Case ID: ala_244/html/0384-01.html
Source: Caselaw Access Project
Author: {"author": "", "license": "Public Domain", "url": "https://static.case.law/"}
Date Created: 2024-08-24T03:29:51.129683

13 So.2d 762
    In re OPINION OF THE JUSTICES.
    No. 63.
    Supreme Court of Alabama.
    June 1, 1943.
   To the Legislature of Alabama

State Capitol

Montgomery, Alabama.

Gentlemen :

We make reply to the following questions propounded under the statute by the Legislature to this court:

“One: Does passage of a bill to amend a section of Title 62 of the Code of Alabama of 1940 applicable to but one or more designated counties or municipalities violate the requirements of Section 106 of the Constitution of Alabama, where the bill is introduced and passed without notice and proof as required?

“Two: Does passage of a bill to amend a section of the Code applicable to but one Judicial Circuit which is designated by number in the Code Section (the amendment not being with reference to fixing the time for holding Court) violate the requirements of Section 106 of the Constitution of Alabama where the bill is introduced and passed without notice and proof?”

Whatever may have been the original status of many of the laws now Title 62 of the Code, whether local laws or general laws with local application, we are of the opinion the adoption of the Code by the legislature, designating all of the original acts as local laws, constitutes these laws as found in Title 62 local laws and subject to the requirements of the constitution as to subsequent amendment.
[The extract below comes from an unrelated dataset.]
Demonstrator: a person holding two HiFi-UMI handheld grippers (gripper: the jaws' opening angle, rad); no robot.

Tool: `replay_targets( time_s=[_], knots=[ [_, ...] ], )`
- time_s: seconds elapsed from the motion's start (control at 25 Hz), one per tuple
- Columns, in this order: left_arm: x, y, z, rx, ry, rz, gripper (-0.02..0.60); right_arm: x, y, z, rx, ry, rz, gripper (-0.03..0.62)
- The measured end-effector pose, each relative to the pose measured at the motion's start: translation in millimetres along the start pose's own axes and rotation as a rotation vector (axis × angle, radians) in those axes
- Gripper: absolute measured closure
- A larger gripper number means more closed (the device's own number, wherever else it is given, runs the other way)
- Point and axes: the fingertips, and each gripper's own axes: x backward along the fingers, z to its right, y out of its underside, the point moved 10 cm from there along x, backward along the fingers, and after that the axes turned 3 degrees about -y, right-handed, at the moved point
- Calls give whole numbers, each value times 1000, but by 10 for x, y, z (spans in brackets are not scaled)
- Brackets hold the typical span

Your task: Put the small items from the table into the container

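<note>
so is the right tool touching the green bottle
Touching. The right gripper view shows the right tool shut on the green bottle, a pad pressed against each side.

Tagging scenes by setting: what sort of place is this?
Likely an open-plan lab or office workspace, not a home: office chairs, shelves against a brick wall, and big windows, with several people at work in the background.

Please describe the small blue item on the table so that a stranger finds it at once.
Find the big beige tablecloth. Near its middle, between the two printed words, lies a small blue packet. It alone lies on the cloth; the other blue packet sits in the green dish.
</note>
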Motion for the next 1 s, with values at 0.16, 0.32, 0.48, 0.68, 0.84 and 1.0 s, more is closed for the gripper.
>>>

This court has held that several of the constitutional requirements touching the enactment of a law do not obtain as to the codification of public statutes under the Constitution, Art. 4, § 85. Gibson v. State, 214 Ala. 38, 43, 106 So. 231; Ex parte Thomas, 113 Ala. 1, 21 So. 369. That is, the incorporation of acts into the code and the adoption thereof by the legislature cures all defects in the same that may have intervened in original enactment. Bluthenthal & Bickert v. Trager & Co. et al., 131 Ala. 639, 31 So. 622; State ex rel. Sossaman v. Stone, 235 Ala. 233, 178 So. 18; State v. Stone, 236 Ala. 82, 181 So. 281; Dillon v. Hamilton, 230 Ala. 310, 313, 106 So. 708; State ex rel. Hyland v. Baumhauer, Ala.App., 12 So.2d 340; Brandon v. State, 233 Ala. 1, 4, 173 So. 238.

These local laws appearing in Title 62 of the Code may be amended by the Legislature as any other local law and the provisions of the Constitution as to notice and proof must be observed. State ex rel. Farmer v. Haas, 240 Ala. 30, 32, 196 So. 873.

It would result from the foregoing that the answer to question One is in the affirmative, the amendment having relation to a local law.

In response-.to your second inquiry we wish to say that there have been decisions of this court holding that under certain circumstances an act of the legislature pertaining to a judicial circuit of the state is a general law. State ex rel. Montgomery v. Merrill, 218 Ala. 149, 117 So. 473.

We have also held that acts creating a judicial circuit in this state are local and are subject to the requirements of Section 106 of the Constitution.- - State ex rel. Attorney General v. Sayre, 142 Ala. 641, 39 So. 240, 4 Ann.Cas. 656; Walker v. State, 142 Ala. 7, 39 So. 242.

We are not, therefore, in position to give you an answer to your second inquiry for the reason that the proposed bill is not so specified' as that we are able to tell under bur decisions whether it would be a local law or a general law.

Dated this June 1st, 1943.

LUCIEN D. GARDNER Chief Justice.

WILLIAM H. THOMAS Associate Justice.

VIRGIL BOULDIN Associate Justice.

JOEL B. BROWN Associate Justice.

ARTHUR B. FOSTER Associate Justice.

J. ED. LIVINGSTON Associate Justice.

THOMAS S. LAWSON •Associate Justice.